[Your objective]
Write out the listing exactly, dropping any picture it contains.
-- Material provided follows --
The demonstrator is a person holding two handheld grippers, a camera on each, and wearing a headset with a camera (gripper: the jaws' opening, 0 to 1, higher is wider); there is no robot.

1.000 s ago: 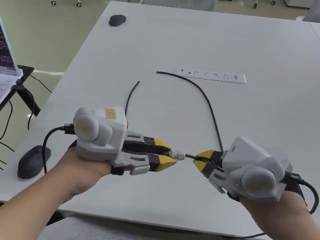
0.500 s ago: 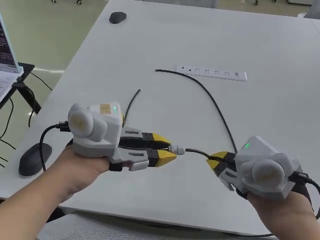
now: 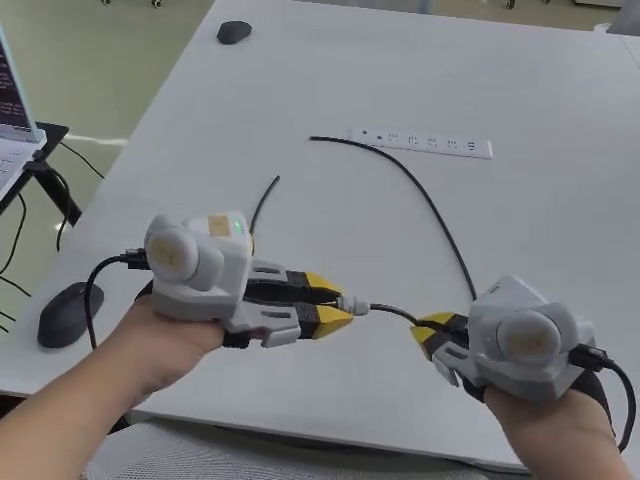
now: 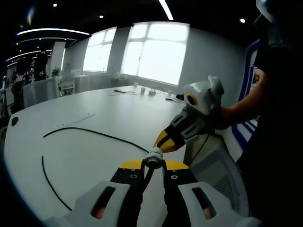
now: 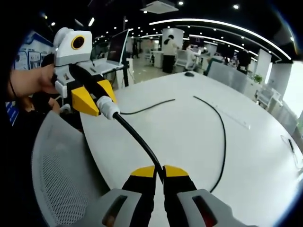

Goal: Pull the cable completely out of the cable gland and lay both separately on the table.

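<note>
- Left gripper (image 3: 343,305): jaws pinching the gland (image 3: 357,307) at their tips, held above the near edge of the table (image 3: 540,230).
- Right gripper (image 3: 424,333): jaws pressed together on the cable (image 3: 430,205), near the gland, with a short black stretch between the two grippers.
- Not yet pulled out of the gland.
- Beyond the right jaws, lying in a curve across the table, far end near the power strip (image 3: 420,145).

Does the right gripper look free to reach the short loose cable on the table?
Probably not: the right gripper is shut on the long cable and would have to release it first.
</note>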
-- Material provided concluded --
[Written solution]
The demonstrator is a person holding two handheld grippers, a camera on each, and wearing a headset with a camera (gripper: the jaws' opening, 0 to 1, higher is wider); there is no robot.

1.000 s ago: 
0.500 s ago: 
now: 
now: 
now: 

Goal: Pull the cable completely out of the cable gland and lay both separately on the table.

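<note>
- Left gripper (image 3: 343,305): jaws pinching the gland (image 3: 357,307) at their tips, held above the near edge of the table (image 3: 540,230).
- Right gripper (image 3: 424,333): jaws pressed together on the cable (image 3: 430,205), near the gland, with a short black stretch between the two grippers.
- Not yet pulled out of the gland.
- Beyond the right jaws, lying in a curve across the table, far end near the power strip (image 3: 420,145).

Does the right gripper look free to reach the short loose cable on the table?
Probably not: the right gripper is shut on the long cable and would have to release it first.
</note>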

Nothing further is needed for this answer.